| Collected material |
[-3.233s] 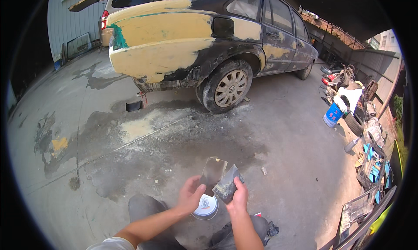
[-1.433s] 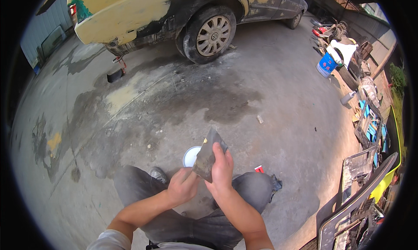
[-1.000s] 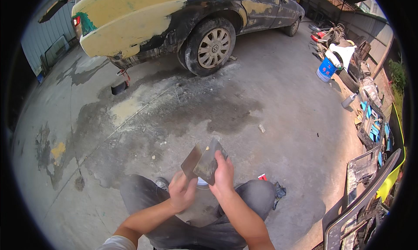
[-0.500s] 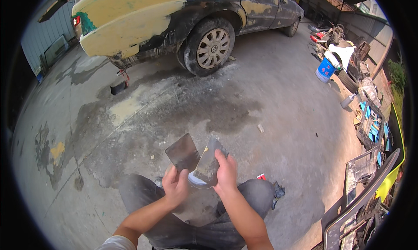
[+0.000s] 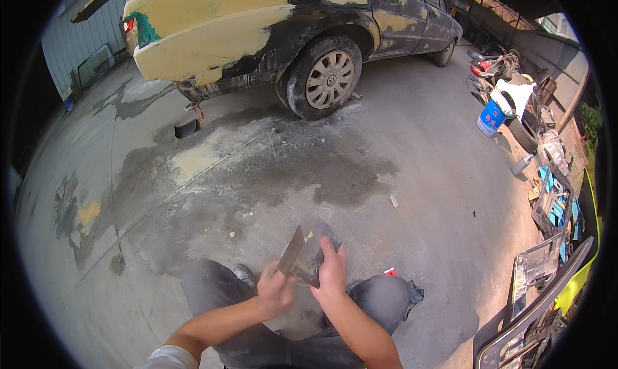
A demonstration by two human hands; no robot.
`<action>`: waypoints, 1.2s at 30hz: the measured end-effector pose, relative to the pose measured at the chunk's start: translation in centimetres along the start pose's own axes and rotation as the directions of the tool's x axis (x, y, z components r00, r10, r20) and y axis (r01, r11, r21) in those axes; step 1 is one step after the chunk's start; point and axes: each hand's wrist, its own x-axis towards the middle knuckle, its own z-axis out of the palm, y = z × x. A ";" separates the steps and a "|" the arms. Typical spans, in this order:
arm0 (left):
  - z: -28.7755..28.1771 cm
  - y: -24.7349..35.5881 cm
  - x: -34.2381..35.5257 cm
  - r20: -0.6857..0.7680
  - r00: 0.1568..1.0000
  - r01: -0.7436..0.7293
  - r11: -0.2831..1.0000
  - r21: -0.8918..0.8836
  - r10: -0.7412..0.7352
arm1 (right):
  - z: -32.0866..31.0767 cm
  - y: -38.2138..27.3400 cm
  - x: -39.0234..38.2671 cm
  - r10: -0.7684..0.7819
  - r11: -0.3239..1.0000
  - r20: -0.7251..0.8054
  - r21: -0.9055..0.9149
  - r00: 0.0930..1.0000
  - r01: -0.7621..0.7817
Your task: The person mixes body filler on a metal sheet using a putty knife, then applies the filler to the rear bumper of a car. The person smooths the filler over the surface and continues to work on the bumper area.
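My left hand is closed on a flat grey scraper plate, tilted nearly edge-on. My right hand grips a second, putty-smeared metal plate, its thumb on the upper face. The two plates are close together above a round tub, which is mostly hidden by my hands. Below them are my crossed legs in grey trousers. A small red-and-white item lies on the ground by my right knee.
A dark car with cream and green patches stands ahead on the stained concrete floor. Along the right lie heaped car parts, a blue bucket, a tyre and a grey bottle. A corrugated wall is at the back left.
My left hand has moved right and down since half a second ago, turning its plate from face-on to nearly edge-on, closer to the right plate. The whole view has shifted slightly.
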 end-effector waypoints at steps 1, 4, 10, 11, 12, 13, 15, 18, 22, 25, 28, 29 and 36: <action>0.0 0.0 -0.1 0.041 0.999 0.005 0.999 -0.044 -0.003 | 0.2 -0.1 -0.2 0.007 1.000 0.037 0.008 0.999 -0.007; 0.0 -0.2 -0.5 0.177 0.984 0.011 0.997 -0.072 0.001 | 0.4 -0.6 -0.5 -0.019 0.999 0.154 -0.024 0.988 0.023; 0.0 -1.3 1.0 0.134 0.951 0.308 0.900 -0.307 -0.280 | -0.2 -2.9 -0.1 -0.034 0.982 0.384 -0.159 0.923 0.102; 0.0 -1.8 2.0 0.114 0.877 0.454 0.728 -0.513 -0.467 | -0.4 -3.2 0.0 -0.038 0.986 0.390 -0.133 0.920 0.097; 0.1 -2.0 2.8 0.178 0.747 0.567 0.475 -0.673 -0.641 | -0.5 -3.4 0.0 -0.027 0.993 0.365 -0.099 0.931 0.068; -0.5 -2.6 3.6 0.243 0.676 0.592 0.317 -0.741 -0.695 | -0.4 -3.2 0.1 -0.006 0.997 0.348 -0.071 0.938 0.033; -1.6 -3.5 4.8 0.496 0.586 0.674 0.046 -0.737 -0.641 | -0.4 -2.5 0.3 0.045 0.997 0.286 -0.069 0.957 -0.027; -1.0 -3.0 5.0 0.591 0.318 0.797 -0.128 -0.590 -0.742 | -0.1 0.1 0.2 0.203 0.969 0.282 -0.193 0.938 -0.152; 0.0 -1.5 3.8 0.524 0.409 0.842 0.088 -0.532 -0.747 | -0.6 1.1 0.1 0.068 0.979 0.285 -0.202 0.956 -0.010; -0.1 -1.5 3.2 0.575 0.416 0.869 0.121 -0.480 -0.704 | -0.7 0.8 -0.1 0.030 0.988 0.294 -0.155 0.955 0.017; -0.4 -2.2 3.0 0.618 0.435 0.890 0.207 -0.407 -0.655 | -0.5 0.6 -0.3 0.003 0.989 0.283 -0.142 0.959 0.039; -0.5 -2.4 2.9 0.629 0.420 0.903 0.230 -0.364 -0.654 | -0.4 0.6 -0.3 -0.001 0.990 0.279 -0.132 0.960 0.039; -0.4 -2.7 2.2 0.718 0.364 0.912 0.070 -0.404 -0.594 | -0.5 0.6 0.0 -0.029 0.974 0.351 -0.202 0.936 0.106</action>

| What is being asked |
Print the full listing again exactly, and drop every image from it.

| Answer space |
[-3.233s] 
[-1.433s] 
[-1.000s] 
[-0.500s] 
[+0.000s] 
A demonstration by two human hands; no robot.
`<action>`: waypoints, 1.2s at 30hz: the measured end-effector pose, relative to the pose measured at the chunk's start: translation in centimetres along the start pose's own axes and rotation as the directions of the tool's x axis (x, y, z components r00, r10, r20) and y axis (r01, r11, r21) in those axes; step 1 is one step after the chunk's start; point and axes: each hand's wrist, its own x-axis towards the middle knuckle, its own z-axis out of the palm, y = z × x. A ";" separates the steps and a "|" the arms. Typical spans, in this order:
arm0 (left):
  - z: -28.7755..28.1771 cm
  - y: -24.7349..35.5881 cm
  - x: -34.2381..35.5257 cm
  - r20: -0.6857..0.7680
  - r00: 0.1568..1.0000
  - r01: -0.7436..0.7293
  - r11: -0.2831..1.0000
  - r21: -0.8918..0.8836
  - r10: -0.7412..0.7352
arm1 (right):
  - z: -32.0866..31.0767 cm
  - y: -38.2138..27.3400 cm
  - x: -39.0234..38.2671 cm
  - r10: -0.7684..0.7819
  - r11: -0.3239..1.0000
  - r20: -0.7251..0.8054
  - r21: -0.9055..0.9149
  - r00: 0.0930..1.0000
  - r01: -0.7621..0.7817
Your task: The person mixes body filler on a metal sheet using a putty knife, then applies the filler to the rear bumper of a car. The person smooths the filler over the surface and continues to work on the bumper area.
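My left hand is closed on a flat grey scraper plate, tilted nearly edge-on. My right hand grips a second, putty-smeared metal plate, its thumb on the upper face. The two plates are close together above a round tub, which is mostly hidden by my hands. Below them are my crossed legs in grey trousers. A small red-and-white item lies on the ground by my right knee.
A dark car with cream and green patches stands ahead on the stained concrete floor. Along the right lie heaped car parts, a blue bucket, a tyre and a grey bottle. A corrugated wall is at the back left.
My left hand has moved right and down since half a second ago, turning its plate from face-on to nearly edge-on, closer to the right plate. The whole view has shifted slightly.
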 end-effector waypoints at steps 1, 4, 10, 11, 12, 13, 15, 18, 22, 25, 28, 29 and 36: <action>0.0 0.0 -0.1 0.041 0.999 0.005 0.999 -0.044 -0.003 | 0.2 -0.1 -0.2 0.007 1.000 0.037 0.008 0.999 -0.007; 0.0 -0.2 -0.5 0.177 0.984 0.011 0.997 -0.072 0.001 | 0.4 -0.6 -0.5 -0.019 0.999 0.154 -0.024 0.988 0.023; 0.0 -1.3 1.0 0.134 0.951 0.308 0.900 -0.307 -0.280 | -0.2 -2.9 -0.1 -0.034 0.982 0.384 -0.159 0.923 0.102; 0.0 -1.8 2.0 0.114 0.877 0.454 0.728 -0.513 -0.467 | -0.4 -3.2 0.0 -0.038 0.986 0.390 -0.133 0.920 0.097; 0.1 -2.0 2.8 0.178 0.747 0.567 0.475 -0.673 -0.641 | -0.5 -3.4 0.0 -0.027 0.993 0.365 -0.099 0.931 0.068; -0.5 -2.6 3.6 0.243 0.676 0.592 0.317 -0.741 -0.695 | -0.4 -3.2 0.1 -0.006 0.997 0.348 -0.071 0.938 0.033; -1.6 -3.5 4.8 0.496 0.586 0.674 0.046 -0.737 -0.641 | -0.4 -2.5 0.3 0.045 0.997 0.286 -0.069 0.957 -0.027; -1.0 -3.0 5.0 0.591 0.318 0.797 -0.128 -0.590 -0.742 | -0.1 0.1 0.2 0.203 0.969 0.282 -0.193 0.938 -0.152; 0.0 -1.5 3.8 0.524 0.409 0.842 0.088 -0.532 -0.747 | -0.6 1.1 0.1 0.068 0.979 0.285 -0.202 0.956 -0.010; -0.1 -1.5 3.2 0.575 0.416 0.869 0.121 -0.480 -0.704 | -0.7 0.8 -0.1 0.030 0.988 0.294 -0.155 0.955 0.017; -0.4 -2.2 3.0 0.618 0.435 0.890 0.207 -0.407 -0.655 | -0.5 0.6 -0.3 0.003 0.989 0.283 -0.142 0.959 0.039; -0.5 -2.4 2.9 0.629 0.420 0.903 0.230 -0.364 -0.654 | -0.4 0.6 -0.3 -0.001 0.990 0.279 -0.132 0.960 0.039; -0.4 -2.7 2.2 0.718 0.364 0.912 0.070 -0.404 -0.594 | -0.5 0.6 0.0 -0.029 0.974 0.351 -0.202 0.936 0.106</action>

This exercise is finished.